Micmag : et dans les pays alentour ? Est-ce que les choses avancent ?

En Libye, ils se sont pas mal débrouillés, les islamistes ont perdu. Ils ont avancé par rapport à la Tunisie.

En Egypte, je ne sais pas, je ne vois pas vraiment d’issue. Quant à la Syrie, elle est proche d’Israël et les gens en profitent pour faire n’importe quoi. Il y a beaucoup d’immigrés et comme c’est l’anarchie, chacun peut en profiter pour les vengeances personnelles.

Micmag : entre la France et la Tunisie, quel est ton ressenti ?

Un manque de soutien médiatique !

J’étais en Tunisie pendant les deux premières semaines où ont eu lieu les soulèvements. J’ai quitté le pays, pour venir dénoncer en France les massacres. Les responsables français se détachaient tous les uns après les autres. En ajoutant le discours choquant de Michèle Alliot-Marie, ça a été très dur. Il n’y a pas eu de personnalité importante qui ait dénoncé ce qui se passait dans notre petit pays.
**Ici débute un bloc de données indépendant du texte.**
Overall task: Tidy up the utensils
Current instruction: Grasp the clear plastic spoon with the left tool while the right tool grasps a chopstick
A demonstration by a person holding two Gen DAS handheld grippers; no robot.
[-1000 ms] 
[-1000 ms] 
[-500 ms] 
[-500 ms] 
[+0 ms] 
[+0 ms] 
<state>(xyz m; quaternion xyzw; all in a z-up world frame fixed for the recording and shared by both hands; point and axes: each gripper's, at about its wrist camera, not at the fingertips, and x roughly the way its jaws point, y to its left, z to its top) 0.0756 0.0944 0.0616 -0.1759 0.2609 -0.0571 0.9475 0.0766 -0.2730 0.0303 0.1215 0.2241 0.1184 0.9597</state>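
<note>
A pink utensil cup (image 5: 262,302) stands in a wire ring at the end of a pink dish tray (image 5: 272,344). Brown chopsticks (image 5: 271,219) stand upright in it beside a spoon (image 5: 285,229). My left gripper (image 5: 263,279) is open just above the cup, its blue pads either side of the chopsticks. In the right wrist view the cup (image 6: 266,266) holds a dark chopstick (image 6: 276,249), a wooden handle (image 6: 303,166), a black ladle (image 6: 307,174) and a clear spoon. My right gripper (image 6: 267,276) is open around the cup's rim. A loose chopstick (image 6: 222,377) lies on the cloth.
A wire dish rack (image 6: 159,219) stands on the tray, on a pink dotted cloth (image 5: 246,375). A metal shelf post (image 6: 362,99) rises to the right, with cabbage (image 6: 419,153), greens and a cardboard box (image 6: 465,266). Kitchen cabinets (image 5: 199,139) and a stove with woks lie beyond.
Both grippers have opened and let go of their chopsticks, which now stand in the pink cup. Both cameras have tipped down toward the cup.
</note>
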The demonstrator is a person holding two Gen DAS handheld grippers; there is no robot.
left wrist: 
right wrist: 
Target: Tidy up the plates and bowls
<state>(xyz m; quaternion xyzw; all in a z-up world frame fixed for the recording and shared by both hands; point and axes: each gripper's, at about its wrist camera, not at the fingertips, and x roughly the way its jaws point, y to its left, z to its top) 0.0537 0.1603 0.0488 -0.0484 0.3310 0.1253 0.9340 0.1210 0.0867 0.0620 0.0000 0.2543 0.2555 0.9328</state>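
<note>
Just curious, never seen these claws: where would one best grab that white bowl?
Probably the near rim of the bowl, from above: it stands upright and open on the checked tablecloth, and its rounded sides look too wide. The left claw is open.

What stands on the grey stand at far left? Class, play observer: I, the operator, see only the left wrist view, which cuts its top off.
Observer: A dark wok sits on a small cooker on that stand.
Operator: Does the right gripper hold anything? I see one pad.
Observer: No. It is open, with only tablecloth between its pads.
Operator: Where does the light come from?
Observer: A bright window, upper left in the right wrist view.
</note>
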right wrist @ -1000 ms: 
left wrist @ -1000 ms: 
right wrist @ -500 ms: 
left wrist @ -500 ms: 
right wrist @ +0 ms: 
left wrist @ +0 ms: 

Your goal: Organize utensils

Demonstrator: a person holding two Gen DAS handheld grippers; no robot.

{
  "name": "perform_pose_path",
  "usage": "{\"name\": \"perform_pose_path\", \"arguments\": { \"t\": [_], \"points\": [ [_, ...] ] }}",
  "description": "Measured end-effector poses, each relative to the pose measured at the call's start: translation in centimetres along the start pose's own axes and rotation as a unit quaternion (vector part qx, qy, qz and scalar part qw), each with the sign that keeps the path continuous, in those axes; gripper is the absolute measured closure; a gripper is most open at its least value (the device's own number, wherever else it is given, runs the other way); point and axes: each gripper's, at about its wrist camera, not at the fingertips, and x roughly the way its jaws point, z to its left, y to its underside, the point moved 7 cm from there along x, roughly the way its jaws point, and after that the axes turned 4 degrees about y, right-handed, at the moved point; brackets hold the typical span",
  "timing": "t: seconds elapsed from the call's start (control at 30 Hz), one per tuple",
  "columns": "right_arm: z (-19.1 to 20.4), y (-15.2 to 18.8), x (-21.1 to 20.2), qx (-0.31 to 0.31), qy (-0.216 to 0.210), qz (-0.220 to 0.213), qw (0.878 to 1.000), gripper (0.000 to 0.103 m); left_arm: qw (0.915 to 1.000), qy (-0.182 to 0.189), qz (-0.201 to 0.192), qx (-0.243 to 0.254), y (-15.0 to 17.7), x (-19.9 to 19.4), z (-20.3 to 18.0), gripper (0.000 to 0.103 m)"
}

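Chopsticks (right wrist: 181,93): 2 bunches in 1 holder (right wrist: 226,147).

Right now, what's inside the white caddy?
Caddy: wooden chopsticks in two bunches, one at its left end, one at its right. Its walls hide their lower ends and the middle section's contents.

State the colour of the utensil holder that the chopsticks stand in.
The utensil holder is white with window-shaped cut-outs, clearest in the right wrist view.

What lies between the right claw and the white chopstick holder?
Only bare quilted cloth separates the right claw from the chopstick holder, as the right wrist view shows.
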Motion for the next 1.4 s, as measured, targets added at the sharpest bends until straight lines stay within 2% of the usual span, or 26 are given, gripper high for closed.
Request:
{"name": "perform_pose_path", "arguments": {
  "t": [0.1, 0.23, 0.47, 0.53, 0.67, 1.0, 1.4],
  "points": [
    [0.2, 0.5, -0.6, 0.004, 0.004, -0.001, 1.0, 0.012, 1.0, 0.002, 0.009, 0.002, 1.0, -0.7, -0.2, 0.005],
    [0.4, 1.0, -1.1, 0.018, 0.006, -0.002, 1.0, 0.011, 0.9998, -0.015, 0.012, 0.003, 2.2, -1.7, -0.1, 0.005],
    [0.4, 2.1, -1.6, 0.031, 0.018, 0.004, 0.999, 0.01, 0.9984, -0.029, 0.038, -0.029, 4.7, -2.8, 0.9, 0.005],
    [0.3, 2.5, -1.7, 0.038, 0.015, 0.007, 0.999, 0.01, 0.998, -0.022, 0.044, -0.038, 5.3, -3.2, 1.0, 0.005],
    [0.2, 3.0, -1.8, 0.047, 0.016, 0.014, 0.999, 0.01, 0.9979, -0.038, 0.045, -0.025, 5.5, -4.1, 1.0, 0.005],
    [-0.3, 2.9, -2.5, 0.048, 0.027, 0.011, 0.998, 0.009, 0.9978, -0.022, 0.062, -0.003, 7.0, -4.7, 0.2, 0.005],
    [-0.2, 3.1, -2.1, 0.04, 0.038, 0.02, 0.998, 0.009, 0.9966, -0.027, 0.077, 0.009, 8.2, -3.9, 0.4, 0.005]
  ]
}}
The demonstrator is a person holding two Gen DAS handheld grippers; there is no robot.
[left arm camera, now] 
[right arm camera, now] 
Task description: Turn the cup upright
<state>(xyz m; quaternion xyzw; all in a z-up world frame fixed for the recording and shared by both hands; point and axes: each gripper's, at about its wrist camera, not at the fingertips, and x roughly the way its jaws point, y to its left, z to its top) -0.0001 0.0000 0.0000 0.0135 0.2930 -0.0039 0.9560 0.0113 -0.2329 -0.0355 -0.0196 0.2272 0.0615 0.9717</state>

Les Tunisiens ont essayé de se mobiliser entre eux, même si la peur de la police tunisienne, qui est plus importante à l’étranger qu’en Tunisie, en a dissuadé certains.

On a réussi à organiser des manifestations, notamment le 14 janvier.

Micmag : et maintenant, où envisages-tu ton travail ? En France, en Tunisie ?

Les énergies là-bas ne sont pas forcément positives pour ma création.

Il est important d’avoir un discours nouveau, indépendant sur la Tunisie. Plutôt que d’y rester, je préfère donner une image de mon pays.

Lorsque les gens viennent me voir pour me dire que ma musique leur donne envie d’aller en Tunisie, je me dis que peut-être les choses avancent.

Propos recueillis par Louise Logeart.